Tefecilere ödenen paranın yatırıma ödenenden çok olduğunu belirten Kılıçdaroğlu, bunu parti ayrımı yapmaksızın her insanın düşünmesi gerektiğini söylemiş oldu. İktidarın faizden şikayet etmesinin inandırıcı olmadığını lisana getiren Kılıçdaroğlu, “Tefeci tarafınca teslim alınan bir yönetici, zirve yönetici Türkiye’ye hizmet edemez. Teslim alınmışlardır.” dedi.
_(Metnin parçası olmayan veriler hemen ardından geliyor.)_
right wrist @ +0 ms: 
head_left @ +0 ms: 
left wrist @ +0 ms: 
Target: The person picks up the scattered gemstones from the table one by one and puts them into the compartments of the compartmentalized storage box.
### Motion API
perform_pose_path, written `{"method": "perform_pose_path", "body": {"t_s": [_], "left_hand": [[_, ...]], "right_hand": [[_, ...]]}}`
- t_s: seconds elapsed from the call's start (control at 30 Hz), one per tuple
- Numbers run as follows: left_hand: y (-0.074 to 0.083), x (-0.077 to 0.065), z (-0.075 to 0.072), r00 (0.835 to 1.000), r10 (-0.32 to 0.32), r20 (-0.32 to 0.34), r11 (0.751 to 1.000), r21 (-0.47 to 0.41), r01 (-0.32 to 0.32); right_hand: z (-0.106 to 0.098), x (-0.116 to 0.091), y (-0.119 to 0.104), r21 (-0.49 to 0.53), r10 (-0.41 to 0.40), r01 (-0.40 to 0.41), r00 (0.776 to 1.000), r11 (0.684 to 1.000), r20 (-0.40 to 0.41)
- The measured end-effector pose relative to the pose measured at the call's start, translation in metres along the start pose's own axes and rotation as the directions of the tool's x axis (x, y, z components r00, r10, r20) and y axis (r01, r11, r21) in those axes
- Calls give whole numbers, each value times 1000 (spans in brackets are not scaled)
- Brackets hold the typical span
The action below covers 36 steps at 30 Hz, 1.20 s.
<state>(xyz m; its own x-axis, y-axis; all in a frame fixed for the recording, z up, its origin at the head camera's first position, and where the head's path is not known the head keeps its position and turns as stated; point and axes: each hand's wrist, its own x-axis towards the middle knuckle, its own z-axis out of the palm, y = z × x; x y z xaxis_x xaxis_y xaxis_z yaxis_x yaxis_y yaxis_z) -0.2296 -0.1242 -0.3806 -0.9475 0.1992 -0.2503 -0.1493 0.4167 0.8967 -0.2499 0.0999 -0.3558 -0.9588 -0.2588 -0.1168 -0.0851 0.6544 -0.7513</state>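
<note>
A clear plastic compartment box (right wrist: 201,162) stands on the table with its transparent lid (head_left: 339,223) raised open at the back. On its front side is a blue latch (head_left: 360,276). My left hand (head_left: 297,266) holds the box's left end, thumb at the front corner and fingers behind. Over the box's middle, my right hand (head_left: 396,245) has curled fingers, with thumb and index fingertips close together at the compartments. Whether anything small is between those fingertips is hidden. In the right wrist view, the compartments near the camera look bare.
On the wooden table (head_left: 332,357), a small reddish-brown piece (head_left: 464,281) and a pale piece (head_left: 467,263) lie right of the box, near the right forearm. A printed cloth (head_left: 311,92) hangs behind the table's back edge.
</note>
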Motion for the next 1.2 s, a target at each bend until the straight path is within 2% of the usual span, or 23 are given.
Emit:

Eğitimin şahsa, topluma ve aileye sınıf atlatan temel etmen olduğunu aktaran Kılıçdaroğlu, âlâ bir eğitim alan kişinin dünyayı daha uygun sorgulayacağının altını çizdi. Cumhuriyetin kuruluşunda sorunun temelinde eğitimin yattığının bilindiğini ve bu noktada adımlar atıldığını lisana getiren Kılıçdaroğlu, “Geliyoruz oldukçalu organ yetmezliği ile karşı karşıya olan şahsım hükümetine, Ulusal Eğitim siyaseti nedir, kimse bilmiyor. Ulusal Eğitim’le ilgili kararları kim veriyor, kimse bilmiyor. 4+4+4 sistemi gelirken bir tek ulusal eğitimci o kanun teklifinin altına attı mı? Hiç kimse atmadı. sonucu verenlerin hiç birisi eğitimci değildi. O teklif Türkiye Büyük Millet Meclisi’nde görüşülürken evlatlarımızı düşünen bir parti olarak en büyük itirazı biz yaptık.” dedi.

Kemal Kılıçdaroğlu, şunları kaydetti:

“Biz yalnızca kendi çocuklarımızın değil bu ülkede yaşayan bütün vatandaşlarımızın çocuklarının en âlâ eğitimi almasını istiyoruz. Eğitim, merak hissini güçlendirir. Çocuğun merak hissini güçlendiren eğitim, eğitimdir. ömrü, hayatı sorgulayan ve daha önemli daha nitelikli, daha mantıklı sorular soruyorsa bir çocuk, o eğitim sistemi başarılıdır. Eğitimi şayet siz geleceğinize ve iktidarınıza endekslerseniz o denli bir eğitim verin ki buradan mezun olanlar daima bana oy versinler. bu biçimde eğitimi bugünkü hale getirirsiniz lakin ömrün bir öteki gerçeği var. Bütün gençler cep telefonlarından aslına bakarsanız dünyayı okuyorlar.”